Aim of the task -
Exact reproduction is required for the lines below starting at the line with "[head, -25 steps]" and ending at the line with "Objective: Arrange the", both included. No other lines, and no pictures.

(Beginning of Data)

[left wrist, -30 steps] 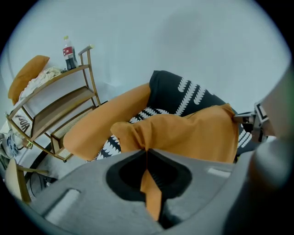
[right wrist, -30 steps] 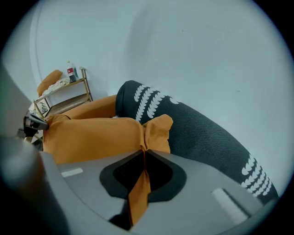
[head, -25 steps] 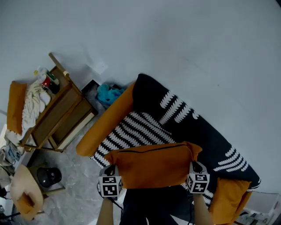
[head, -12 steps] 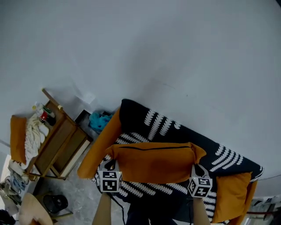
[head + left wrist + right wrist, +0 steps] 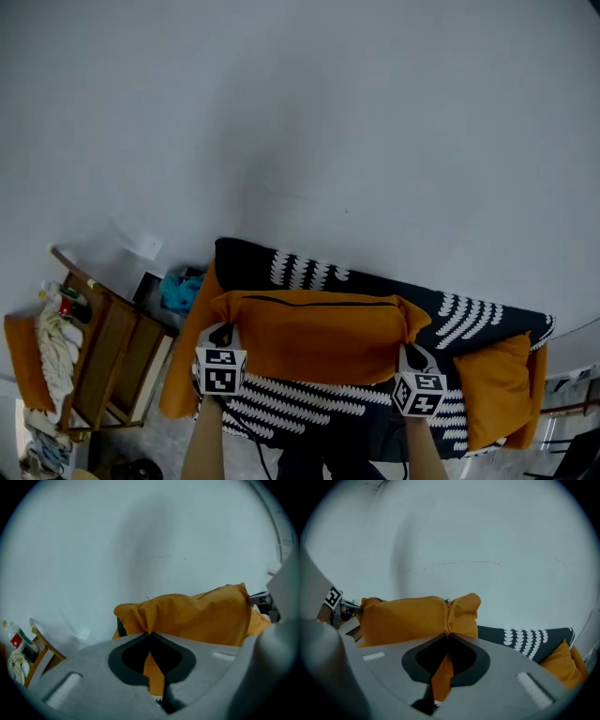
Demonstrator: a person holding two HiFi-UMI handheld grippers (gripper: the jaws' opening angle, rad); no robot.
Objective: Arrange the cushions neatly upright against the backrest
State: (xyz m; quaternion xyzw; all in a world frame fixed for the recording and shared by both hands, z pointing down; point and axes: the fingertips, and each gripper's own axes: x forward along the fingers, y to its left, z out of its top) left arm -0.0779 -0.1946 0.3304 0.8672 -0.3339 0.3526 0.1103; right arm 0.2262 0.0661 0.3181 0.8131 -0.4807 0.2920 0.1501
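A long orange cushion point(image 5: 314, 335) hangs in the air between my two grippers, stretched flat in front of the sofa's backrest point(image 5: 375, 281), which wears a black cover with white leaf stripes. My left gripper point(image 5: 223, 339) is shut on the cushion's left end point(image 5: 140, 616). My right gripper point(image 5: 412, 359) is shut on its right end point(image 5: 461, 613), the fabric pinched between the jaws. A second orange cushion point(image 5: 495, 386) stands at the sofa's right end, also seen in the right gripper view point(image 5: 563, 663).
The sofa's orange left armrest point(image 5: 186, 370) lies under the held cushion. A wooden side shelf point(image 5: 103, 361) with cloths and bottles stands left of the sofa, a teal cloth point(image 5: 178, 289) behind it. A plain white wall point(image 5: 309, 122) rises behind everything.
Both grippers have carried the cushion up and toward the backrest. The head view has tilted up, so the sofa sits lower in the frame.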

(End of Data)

Answer to this problem -
[head, -25 steps] 
[head, -12 steps] 
[head + left wrist + right wrist, +0 steps] 
Demonstrator: a person holding two HiFi-UMI handheld grippers (gripper: the jaws' opening angle, rad); no robot.
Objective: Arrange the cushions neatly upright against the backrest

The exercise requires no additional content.